Porque además, la identidad no es algo estático y eterno, sino cambiante, dinámico y fluido, que se transforma a lo largo de la vida. Y eso les pasa a todos los seres humanos, incluso a los que creen que solo son miembros de una nación, de una comunidad religiosa o de una raza, aunque les pese.
Hay que vivir combatiéndose, la única manera que vale la pena, aunque duela, porque el mundo ya no importa si uno no tiene fuerzas para seguir eligiendo algo verdadero. Por varias razones: por ser dignos de nosotros mismos, como seres humanos dispuestos a dar lo mejor de sí; segundo porque somos seres creados para la búsqueda constante, no para dormir la siesta de la vida en el sillón de nuestra casa; tercero, porque por menos de eso la vida no merece ser vivida. Somos seres que buscan algo que siempre está desesperadamente lejano, algo que no se alcanza de cualquier modo, sino con armas fabulosas. No nos vale nuestro pensamiento descafeinado de occidente y sus potencias gastadas por su propia mentira. No nos vale la cultura adormecedora de los más altos sentidos, compasiva con todas nuestras debilidades. Eso son simples coartadas del animal hombre cuando entra por caminos irreversibles. Solo nos sirve el deseo de alcanzar la unidad-totalidad sin división, entre cuerpo y alma, cuyo fruto es el encuentro incesante con nuestras carencias, la nostalgia dolorosa de un territorio donde nos sintamos libres y naturales. Ese territorio se adquiere, se gana si somos valientes y nos adentramos en los caminos nuevos, sin explorar, con otras brújulas y con otros nombres.

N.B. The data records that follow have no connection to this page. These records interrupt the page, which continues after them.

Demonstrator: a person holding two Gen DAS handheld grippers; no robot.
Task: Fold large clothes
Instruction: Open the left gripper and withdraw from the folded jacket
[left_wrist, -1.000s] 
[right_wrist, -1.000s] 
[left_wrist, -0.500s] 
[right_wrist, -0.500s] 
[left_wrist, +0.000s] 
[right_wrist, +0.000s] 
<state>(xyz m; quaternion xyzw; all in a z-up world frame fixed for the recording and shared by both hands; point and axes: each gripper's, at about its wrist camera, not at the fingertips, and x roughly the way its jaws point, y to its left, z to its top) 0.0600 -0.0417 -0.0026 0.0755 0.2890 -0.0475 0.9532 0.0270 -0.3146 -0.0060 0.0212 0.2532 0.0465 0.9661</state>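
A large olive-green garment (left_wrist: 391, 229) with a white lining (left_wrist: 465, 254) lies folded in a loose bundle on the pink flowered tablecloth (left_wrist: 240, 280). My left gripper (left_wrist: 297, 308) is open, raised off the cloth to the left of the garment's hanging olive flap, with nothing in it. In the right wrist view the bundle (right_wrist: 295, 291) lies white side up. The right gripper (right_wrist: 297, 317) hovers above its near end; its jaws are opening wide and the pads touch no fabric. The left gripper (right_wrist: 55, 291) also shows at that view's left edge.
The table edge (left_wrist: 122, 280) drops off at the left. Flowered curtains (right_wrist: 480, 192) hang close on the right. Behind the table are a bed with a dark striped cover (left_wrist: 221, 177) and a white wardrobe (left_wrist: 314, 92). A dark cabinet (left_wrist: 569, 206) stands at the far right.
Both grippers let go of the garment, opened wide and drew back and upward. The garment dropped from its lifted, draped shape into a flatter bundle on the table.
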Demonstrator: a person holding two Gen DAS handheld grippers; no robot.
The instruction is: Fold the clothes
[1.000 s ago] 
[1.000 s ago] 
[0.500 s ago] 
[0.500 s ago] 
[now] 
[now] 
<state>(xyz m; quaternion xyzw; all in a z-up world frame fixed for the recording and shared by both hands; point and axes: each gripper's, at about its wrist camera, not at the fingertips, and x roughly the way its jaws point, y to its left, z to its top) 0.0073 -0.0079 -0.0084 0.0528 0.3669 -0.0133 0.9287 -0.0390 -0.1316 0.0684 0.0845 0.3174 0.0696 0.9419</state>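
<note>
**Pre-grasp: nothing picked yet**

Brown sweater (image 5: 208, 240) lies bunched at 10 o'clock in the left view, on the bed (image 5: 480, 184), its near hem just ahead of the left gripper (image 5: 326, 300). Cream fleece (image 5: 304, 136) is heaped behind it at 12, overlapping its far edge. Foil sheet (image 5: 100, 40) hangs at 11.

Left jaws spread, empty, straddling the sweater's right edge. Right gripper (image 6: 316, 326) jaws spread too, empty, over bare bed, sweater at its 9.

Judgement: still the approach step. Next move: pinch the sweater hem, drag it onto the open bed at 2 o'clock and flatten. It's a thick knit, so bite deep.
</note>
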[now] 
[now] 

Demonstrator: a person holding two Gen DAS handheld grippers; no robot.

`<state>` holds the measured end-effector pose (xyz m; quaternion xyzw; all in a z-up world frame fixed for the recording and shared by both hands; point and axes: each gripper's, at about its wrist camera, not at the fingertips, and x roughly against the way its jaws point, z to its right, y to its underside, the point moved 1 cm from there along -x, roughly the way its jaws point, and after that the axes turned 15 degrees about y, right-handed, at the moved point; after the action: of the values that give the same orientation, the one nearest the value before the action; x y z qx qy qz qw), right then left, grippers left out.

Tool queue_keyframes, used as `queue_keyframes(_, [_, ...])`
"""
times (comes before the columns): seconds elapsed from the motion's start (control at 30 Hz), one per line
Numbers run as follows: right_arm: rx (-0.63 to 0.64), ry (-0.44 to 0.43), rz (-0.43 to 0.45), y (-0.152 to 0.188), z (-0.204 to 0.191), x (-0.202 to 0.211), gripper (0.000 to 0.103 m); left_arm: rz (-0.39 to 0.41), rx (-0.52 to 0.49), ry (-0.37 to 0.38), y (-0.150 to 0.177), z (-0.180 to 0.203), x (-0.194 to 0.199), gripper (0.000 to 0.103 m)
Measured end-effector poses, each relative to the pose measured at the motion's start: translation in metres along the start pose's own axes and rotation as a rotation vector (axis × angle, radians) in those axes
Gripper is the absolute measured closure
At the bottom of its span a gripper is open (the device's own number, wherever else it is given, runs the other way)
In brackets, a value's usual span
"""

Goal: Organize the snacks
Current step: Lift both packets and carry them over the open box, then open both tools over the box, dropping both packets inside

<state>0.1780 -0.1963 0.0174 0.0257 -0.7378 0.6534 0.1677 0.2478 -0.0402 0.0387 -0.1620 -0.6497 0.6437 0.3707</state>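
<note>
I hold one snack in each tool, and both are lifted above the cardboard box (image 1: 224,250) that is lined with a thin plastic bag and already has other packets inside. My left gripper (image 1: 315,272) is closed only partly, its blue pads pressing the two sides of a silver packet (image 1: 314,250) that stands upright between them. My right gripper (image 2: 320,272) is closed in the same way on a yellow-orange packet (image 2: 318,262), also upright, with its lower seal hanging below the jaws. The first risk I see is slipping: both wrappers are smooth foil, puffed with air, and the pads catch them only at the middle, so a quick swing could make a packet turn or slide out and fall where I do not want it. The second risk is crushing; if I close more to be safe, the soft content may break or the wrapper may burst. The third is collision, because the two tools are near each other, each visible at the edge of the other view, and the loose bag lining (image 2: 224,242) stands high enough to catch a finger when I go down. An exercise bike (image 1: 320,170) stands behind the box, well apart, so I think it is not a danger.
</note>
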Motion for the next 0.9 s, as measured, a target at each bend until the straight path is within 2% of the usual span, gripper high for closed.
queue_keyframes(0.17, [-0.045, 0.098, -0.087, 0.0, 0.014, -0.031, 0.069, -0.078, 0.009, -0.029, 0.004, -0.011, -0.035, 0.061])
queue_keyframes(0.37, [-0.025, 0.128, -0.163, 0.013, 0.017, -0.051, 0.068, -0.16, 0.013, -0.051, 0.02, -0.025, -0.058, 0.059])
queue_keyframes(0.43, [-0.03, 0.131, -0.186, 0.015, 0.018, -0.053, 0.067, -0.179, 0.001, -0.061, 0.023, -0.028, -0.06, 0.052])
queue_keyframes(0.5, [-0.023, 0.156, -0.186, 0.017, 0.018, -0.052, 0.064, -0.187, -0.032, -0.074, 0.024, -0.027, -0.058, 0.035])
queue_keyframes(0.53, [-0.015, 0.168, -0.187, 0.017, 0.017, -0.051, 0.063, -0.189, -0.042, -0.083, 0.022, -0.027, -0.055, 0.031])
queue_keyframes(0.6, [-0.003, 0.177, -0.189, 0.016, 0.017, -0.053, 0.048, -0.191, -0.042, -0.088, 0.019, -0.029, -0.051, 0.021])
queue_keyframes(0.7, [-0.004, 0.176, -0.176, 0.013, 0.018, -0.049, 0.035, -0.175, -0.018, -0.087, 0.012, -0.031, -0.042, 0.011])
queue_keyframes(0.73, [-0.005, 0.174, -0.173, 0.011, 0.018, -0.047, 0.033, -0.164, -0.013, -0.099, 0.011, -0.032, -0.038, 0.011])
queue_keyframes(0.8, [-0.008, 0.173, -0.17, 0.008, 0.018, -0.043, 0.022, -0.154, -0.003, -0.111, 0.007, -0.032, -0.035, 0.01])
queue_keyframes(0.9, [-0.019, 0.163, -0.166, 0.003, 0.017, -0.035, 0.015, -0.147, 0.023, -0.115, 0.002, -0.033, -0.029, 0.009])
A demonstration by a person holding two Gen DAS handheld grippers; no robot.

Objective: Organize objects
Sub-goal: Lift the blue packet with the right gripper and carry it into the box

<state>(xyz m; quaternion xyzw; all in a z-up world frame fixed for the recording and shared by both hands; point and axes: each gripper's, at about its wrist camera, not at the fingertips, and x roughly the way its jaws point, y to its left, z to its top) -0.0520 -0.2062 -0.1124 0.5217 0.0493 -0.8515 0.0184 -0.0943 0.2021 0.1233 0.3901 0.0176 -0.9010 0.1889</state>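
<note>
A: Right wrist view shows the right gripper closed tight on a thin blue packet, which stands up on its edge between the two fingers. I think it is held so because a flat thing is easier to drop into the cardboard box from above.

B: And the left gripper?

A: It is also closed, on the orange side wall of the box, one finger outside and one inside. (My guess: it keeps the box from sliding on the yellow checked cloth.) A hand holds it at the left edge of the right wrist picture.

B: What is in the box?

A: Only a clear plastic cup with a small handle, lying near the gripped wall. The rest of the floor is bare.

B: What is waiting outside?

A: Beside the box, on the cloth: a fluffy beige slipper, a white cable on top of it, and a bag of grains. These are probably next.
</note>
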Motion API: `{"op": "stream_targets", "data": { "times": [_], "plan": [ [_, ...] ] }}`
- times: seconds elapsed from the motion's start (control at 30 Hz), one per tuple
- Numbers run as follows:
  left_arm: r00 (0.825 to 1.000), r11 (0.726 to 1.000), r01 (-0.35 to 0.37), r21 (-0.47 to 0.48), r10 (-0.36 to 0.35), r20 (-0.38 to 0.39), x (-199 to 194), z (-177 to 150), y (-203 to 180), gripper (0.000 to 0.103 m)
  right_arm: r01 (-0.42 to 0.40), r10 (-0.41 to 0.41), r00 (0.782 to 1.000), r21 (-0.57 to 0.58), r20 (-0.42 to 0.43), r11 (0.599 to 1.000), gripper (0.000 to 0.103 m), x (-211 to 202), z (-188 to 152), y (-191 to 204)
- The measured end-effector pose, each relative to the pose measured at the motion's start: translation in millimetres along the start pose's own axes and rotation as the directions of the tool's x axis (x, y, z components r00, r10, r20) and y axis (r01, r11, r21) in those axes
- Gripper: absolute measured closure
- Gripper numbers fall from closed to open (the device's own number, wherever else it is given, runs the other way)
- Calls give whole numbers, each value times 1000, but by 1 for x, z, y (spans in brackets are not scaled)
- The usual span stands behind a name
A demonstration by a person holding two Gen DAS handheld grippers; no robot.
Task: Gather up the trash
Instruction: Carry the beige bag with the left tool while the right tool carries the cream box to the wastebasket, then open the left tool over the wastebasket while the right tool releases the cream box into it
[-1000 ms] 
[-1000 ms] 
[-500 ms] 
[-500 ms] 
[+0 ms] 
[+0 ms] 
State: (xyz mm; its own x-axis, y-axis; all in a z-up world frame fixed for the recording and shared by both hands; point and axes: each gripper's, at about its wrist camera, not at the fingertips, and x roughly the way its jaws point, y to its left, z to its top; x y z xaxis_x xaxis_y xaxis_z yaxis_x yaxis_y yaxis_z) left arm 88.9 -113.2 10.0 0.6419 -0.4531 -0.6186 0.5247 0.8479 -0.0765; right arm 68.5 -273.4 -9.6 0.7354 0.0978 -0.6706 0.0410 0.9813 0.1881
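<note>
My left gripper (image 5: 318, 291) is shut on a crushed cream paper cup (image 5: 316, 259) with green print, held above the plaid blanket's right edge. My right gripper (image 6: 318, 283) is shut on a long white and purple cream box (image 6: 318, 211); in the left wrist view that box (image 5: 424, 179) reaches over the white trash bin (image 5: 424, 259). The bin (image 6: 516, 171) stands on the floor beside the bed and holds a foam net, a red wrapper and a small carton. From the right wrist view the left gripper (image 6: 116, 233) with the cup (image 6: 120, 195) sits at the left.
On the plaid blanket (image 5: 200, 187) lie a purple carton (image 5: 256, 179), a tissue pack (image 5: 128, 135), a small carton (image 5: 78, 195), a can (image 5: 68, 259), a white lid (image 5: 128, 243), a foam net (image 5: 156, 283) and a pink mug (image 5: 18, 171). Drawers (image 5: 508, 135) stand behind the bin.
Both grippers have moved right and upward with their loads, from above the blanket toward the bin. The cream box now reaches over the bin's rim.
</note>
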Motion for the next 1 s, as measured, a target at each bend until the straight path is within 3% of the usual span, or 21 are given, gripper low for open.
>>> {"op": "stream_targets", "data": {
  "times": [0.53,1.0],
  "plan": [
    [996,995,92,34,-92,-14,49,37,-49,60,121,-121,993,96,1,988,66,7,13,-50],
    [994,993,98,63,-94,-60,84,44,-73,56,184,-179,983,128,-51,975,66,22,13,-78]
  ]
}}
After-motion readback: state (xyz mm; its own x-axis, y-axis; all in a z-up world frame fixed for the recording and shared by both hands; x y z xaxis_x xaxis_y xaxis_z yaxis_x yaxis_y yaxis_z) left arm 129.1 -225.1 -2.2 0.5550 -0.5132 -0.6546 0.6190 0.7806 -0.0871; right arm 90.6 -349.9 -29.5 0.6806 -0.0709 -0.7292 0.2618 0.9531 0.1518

De lo contrario, tarde o temprano nos daremos cuenta de que todo es inútil, que la verdadera condena es el olvido de lo que realmente somos, de lo que fuimos y hemos apartado a un rincón lejano de la memoria con nuestra conformidad vacuna, la alegría barata y sucia del deber cumplido y las vacaciones pagadas.
Hay que vivir combatiéndose, luchando contra el cancer de la desgana, del aburrimiento, de la autocomplacencia, contra el olvido y la desmemoria, contra la razón sin emoción, contra el miedo, contra la vergüenza, la irresponsabilidad, la dejadez, la pereza, el sueño que se convierte en pesadilla. Hay que vivir como si nuestro ser fuese la mejor utopía.